* Your objective: What you return should be the lines from the one with "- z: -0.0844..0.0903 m" through the one with "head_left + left" in the data below, reproduced exactly with both ends, and no pictures at all.

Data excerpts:
-=-=-=-=-

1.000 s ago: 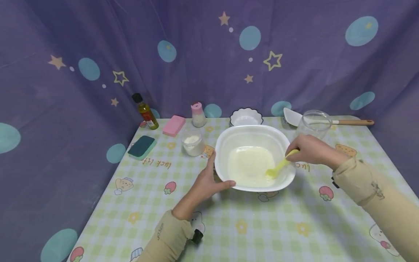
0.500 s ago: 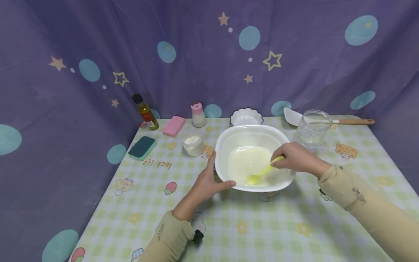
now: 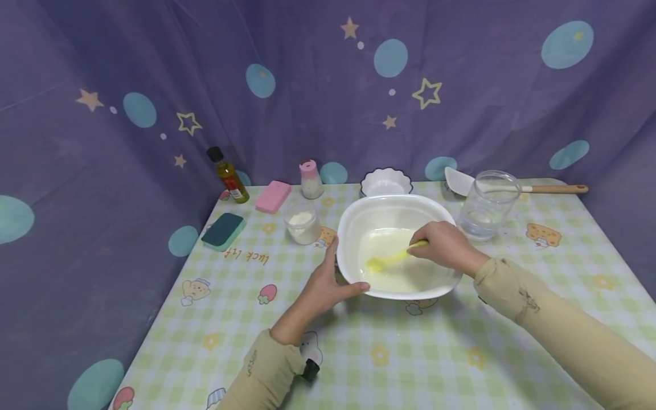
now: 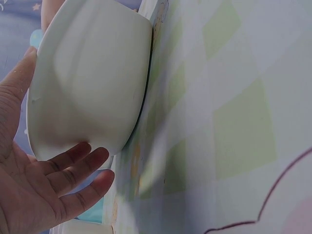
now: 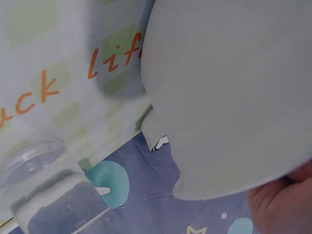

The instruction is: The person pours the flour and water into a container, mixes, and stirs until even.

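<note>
White plastic forms the large bowl (image 3: 397, 213) at the centre of the head view, standing on the checked tablecloth (image 3: 410, 353); a pale, milky liquid (image 3: 389, 262) lies in its bottom. The left hand (image 3: 323, 287) rests against the bowl's lower left side, thumb along the rim, fingers straight and relaxed on the outer wall; the left wrist view shows these fingers (image 4: 73, 168) touching the bowl (image 4: 90, 78) from outside without curling round it. The right hand (image 3: 441, 246) is over the right part of the bowl and grasps the handle of a yellow spoon (image 3: 389, 260), whose head points left and dips in the liquid. Just right of the bowl stands a clear glass jar (image 3: 484, 205); behind it lies a white spatula (image 3: 512, 185) with a wooden handle. Above the bowl is a small scalloped white dish (image 3: 385, 181). To the upper left are a small cup of white powder (image 3: 302, 223), a pink-capped shaker (image 3: 310, 179), a pink sponge (image 3: 272, 196), an oil bottle (image 3: 228, 175) and a green sponge (image 3: 222, 230).
</note>
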Available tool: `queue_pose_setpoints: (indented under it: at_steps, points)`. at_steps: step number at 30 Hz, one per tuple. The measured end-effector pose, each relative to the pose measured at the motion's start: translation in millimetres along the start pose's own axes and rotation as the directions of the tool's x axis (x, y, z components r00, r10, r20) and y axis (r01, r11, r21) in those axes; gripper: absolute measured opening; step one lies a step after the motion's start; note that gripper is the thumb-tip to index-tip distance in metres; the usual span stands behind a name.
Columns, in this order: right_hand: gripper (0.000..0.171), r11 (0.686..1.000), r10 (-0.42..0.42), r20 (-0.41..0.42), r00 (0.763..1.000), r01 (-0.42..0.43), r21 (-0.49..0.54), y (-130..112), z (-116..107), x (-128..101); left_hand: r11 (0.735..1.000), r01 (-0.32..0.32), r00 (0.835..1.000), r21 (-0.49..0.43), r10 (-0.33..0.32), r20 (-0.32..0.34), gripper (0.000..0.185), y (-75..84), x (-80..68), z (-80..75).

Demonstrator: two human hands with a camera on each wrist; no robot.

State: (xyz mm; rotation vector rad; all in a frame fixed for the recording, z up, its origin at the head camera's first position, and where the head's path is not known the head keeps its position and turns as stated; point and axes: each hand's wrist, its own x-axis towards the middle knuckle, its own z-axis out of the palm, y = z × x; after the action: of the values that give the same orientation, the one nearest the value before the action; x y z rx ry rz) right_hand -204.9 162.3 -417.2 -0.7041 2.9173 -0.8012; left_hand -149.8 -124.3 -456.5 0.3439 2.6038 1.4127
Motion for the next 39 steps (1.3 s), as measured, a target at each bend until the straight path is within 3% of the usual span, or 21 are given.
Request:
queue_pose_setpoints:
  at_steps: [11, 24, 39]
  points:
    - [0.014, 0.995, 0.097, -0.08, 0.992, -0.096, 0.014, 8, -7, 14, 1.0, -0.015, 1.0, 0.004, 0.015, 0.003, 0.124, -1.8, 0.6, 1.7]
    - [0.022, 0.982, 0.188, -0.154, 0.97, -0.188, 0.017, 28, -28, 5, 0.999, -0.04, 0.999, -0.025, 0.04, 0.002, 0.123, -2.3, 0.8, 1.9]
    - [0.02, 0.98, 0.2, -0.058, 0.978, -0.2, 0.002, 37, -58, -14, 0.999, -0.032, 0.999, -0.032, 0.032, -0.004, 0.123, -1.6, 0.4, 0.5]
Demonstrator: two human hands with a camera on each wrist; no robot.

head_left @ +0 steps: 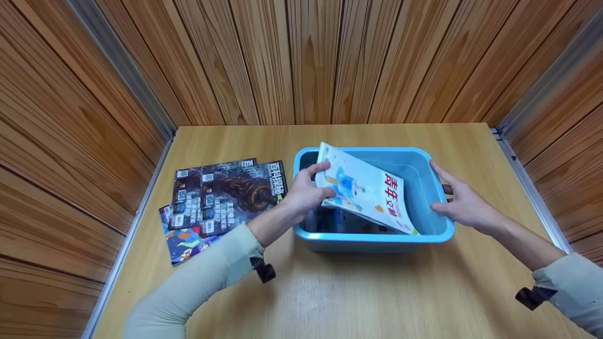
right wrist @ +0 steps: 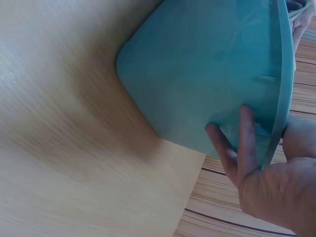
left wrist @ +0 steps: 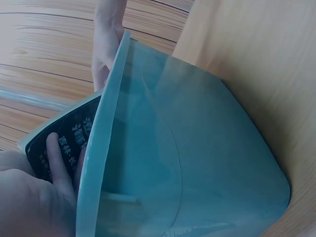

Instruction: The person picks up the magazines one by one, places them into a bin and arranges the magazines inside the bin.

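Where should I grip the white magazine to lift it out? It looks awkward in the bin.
Probably at its raised top-left corner, from the left, where the left hand holds it. The magazine leans tilted in the bin; its low edge sits deep inside.

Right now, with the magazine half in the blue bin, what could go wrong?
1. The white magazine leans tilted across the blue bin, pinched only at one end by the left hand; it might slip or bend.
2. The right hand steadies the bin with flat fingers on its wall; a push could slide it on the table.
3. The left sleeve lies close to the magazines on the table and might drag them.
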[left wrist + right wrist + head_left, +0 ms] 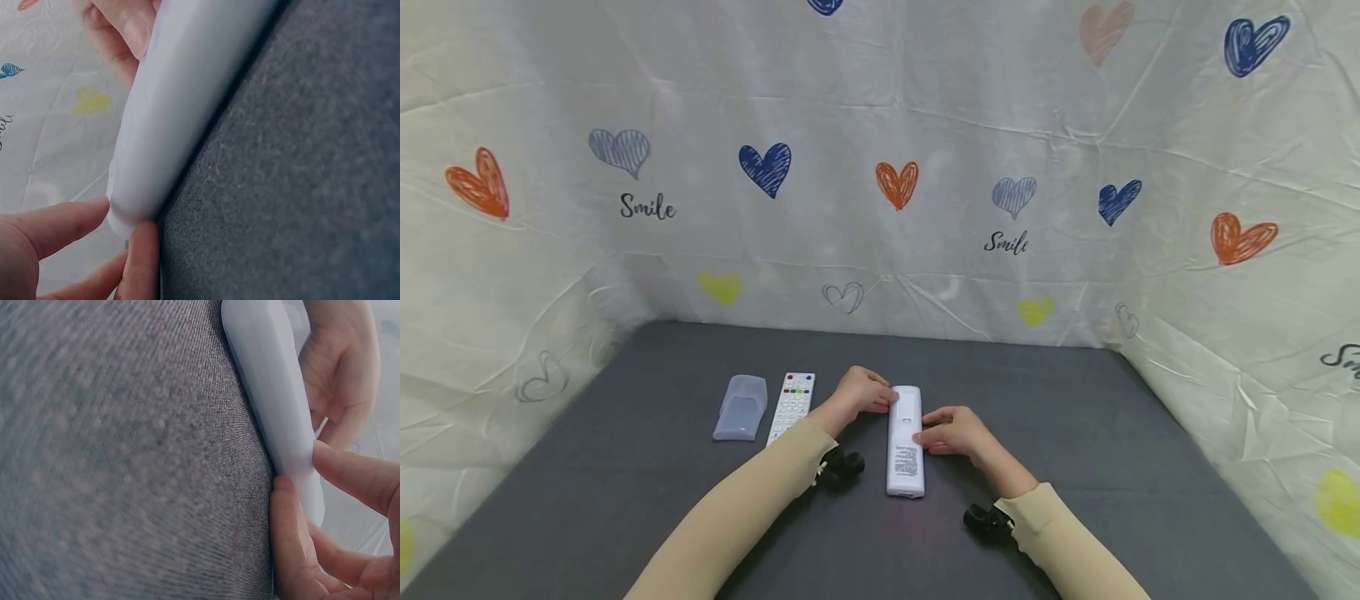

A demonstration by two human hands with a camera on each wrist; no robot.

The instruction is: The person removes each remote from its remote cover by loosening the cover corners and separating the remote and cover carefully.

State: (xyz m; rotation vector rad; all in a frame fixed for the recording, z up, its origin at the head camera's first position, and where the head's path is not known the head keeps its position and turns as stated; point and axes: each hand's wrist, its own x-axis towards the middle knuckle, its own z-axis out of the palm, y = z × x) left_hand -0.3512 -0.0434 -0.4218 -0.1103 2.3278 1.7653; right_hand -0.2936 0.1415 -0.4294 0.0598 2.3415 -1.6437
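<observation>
A white remote control (pixel 906 467) lies back side up on the dark cloth, with printed text on its near half and a battery cover catch farther up. My left hand (pixel 862 392) is at its far left corner, thumb on the upper edge and fingers down the side. On the other side my right hand (pixel 958 432) has its thumb on the back of the remote and its fingertips low against the right edge. The right wrist view shows that thumb and fingers (pixel 290 531) on the remote's side, close over the cloth. Buttons are hidden underneath.
A second white remote (pixel 792 402), button side up, lies left of my left forearm, which covers its near end. Farther left is a translucent plastic holder (pixel 742 408). A white sheet printed with hearts (pixel 895 283) walls the dark table (pixel 1037 383) at the back and sides.
</observation>
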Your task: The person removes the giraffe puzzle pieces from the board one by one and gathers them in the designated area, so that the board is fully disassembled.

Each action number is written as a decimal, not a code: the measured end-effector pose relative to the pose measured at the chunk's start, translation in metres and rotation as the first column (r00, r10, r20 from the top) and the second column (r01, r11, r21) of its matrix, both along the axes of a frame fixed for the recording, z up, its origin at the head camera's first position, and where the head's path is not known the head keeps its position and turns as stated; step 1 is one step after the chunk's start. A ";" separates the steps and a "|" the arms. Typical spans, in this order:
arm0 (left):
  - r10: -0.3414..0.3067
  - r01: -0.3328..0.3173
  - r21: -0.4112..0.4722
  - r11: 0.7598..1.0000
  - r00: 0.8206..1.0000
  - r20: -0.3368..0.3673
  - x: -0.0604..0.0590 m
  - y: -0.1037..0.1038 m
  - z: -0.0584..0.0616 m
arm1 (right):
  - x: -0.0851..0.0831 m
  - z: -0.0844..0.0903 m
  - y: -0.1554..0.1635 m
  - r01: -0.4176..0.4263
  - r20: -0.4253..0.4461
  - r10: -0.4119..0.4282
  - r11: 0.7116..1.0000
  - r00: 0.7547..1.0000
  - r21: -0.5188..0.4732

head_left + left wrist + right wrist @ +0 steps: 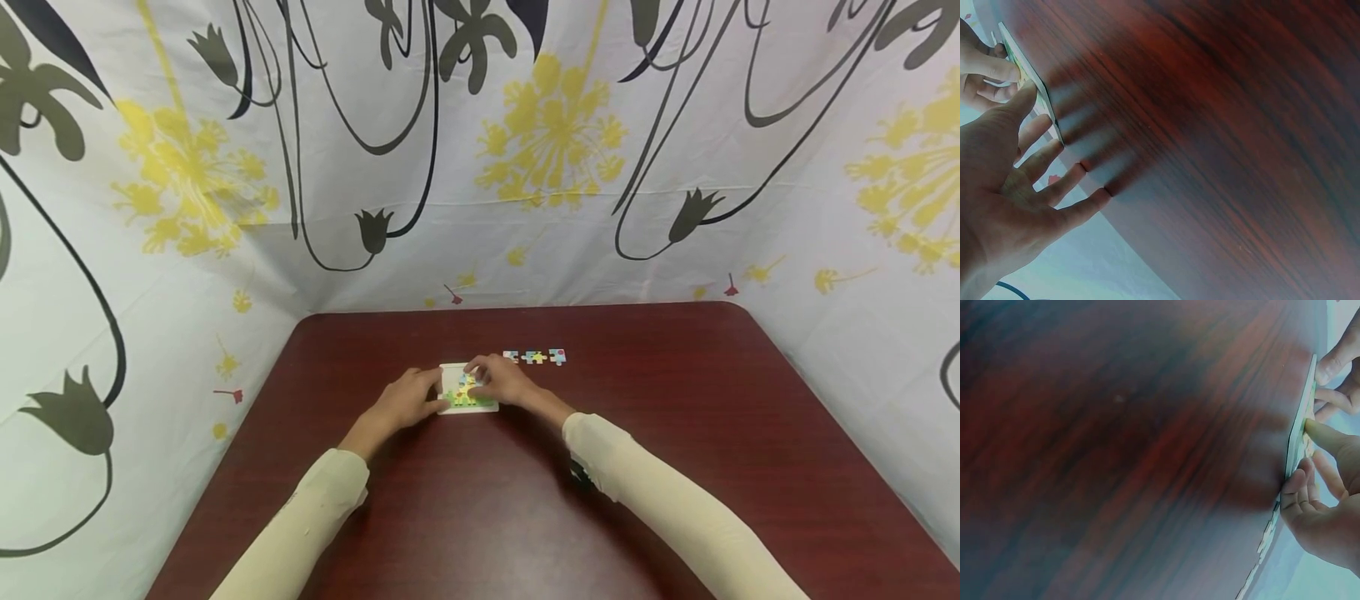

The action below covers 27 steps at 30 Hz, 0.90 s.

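Note:
A small white-rimmed puzzle tray (468, 411) lies on the table, with a green, yellow and blue picture partly filling it. My left hand (408, 398) rests at its left edge, the thumb by the lower corner and the other fingers spread and fairly straight. Over the right part of the tray, my right hand (504, 380) has thumb and index finger bent about a bluish puzzle piece (464, 381), right at the picture's surface. The right wrist view shows the right thumb (1329, 436) down against the tray, the other fingers curled beside its edge.
Three loose puzzle pieces (534, 357) lie in a row just right of the tray, beyond the right hand. The dark red wooden table (480, 517) ends at the back against a patterned cloth (450, 183) that also hangs along both sides.

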<state>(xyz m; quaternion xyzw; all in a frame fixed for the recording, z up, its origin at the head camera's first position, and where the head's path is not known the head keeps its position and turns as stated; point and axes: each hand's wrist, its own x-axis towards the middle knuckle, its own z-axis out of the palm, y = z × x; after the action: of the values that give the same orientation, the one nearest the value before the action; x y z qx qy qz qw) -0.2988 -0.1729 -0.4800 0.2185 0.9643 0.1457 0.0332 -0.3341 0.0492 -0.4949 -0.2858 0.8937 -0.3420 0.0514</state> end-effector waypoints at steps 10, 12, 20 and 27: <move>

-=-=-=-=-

* Answer section:
  - z: -0.0844..0.0903 m
  - y: -0.1554..0.1635 m
  - r01: -0.4176..0.4263
  - r20: -0.4253..0.4461
  - r10: -0.4119..0.4282
  - r11: 0.7116..1.0000
  - r00: 0.7547..1.0000
  - r21: -0.5188..0.4732

head_left + left wrist + right wrist @ +0 steps: 

This exercise requires no additional answer.